“Sigan siendo igual”
(Apocalipsis 22:11).
¡No somos pocos los que nos asombramos que las
noticias cada vez son más y más escandalosas, y hasta están llegando a niveles
alarmantes! Un telenoticiero nos muestra imágenes de madres suicidándose con
sus bebés brazos (Guatemala); otro nos muestra la imagen inconmovible de un
joven que asesinó a su madre y luego se la comió (España); otro más nos muestra
imágenes de una madre que comete incesto con su hijo, y tras fallar su relación
con él seduce a su hija y también comete incesto con ella (EEUU), etc. etc. Paralelamente
vemos parejas de esposos, sin interés personal alguno, que luchan por cuidar
niños abandonados; otros que voluntariamente ayudan a ancianos; y otros más,
con suficientes recursos económicos, que sostienen los estudios de personas muy
capaces pero que no tienen los recursos, etc. etc. ¿Por qué vemos esos
contrastes tan extremos en la vida? El
Padre eterno, nos lo ha dejado por escrito, pues antes de cerrar el libro de
las Santas Escrituras, el apóstol Juan, el amado del Señor, aquél que se
recostó tantas veces en su pecho, nos revela la razón: “He aquí, nuestro Señor
viene pronto… el que es justo siga siendo justo, y el que es impío siga siendo
impío” (Apocalipsis 22:11).

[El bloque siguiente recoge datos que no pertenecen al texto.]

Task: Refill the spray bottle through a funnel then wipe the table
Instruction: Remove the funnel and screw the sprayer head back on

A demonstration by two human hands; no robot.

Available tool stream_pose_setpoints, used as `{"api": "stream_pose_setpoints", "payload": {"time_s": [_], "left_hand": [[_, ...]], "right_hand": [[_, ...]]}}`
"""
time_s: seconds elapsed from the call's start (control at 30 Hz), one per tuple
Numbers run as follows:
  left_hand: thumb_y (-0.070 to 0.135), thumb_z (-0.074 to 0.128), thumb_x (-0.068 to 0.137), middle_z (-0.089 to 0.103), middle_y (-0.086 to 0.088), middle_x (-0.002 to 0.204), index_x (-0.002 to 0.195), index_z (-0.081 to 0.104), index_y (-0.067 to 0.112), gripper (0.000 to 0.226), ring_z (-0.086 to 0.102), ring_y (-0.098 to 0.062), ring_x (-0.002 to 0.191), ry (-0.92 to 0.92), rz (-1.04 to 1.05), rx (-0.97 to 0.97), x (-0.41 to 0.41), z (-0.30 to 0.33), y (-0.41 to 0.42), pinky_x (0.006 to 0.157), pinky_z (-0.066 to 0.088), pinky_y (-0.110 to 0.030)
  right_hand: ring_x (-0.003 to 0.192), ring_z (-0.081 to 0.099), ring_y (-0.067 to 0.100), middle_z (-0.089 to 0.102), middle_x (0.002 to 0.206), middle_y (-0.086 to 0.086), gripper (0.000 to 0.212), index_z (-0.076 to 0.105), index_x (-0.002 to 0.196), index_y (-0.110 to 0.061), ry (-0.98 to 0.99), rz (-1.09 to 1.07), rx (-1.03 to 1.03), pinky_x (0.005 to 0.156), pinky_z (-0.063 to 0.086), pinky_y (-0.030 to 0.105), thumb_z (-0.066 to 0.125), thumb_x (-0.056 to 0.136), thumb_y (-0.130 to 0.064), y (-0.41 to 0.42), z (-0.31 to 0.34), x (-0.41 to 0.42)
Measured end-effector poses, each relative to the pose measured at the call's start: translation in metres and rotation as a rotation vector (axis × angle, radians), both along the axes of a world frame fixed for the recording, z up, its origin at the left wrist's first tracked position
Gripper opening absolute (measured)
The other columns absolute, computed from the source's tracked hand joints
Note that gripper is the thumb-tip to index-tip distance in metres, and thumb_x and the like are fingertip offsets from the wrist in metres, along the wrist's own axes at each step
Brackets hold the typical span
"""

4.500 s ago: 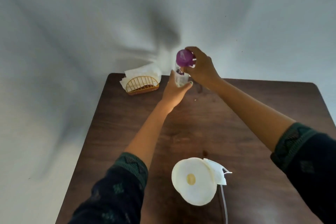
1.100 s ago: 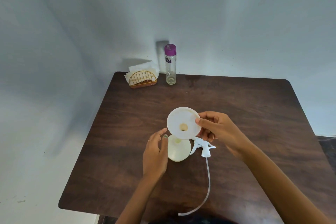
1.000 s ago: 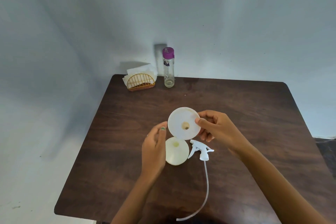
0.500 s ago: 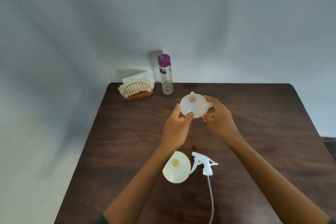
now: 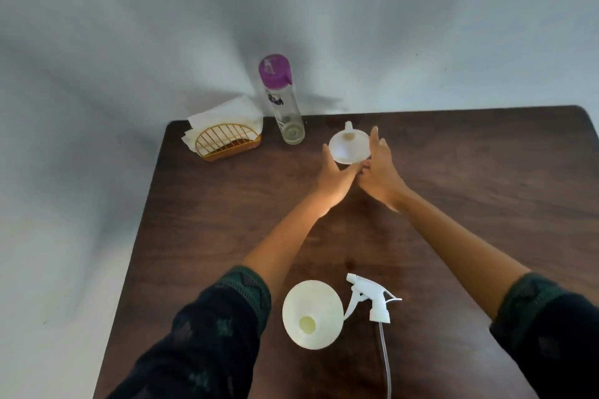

Y Cristo nos había advertido acerca del tiempo del
fin de ésta éra en Mateo 24:12: “y en aquellos tiempos la maldad se
multiplicará al extremo que enfriará el amor de muchos”. ¡Por eso tanto
contraste!. Porque por trillado que nos parezca… estamos en los tiempos del fin
y nuestro Señor viene pronto (Apocalipsis 22:20).
Señor: Danos un honesto celo por tu casa.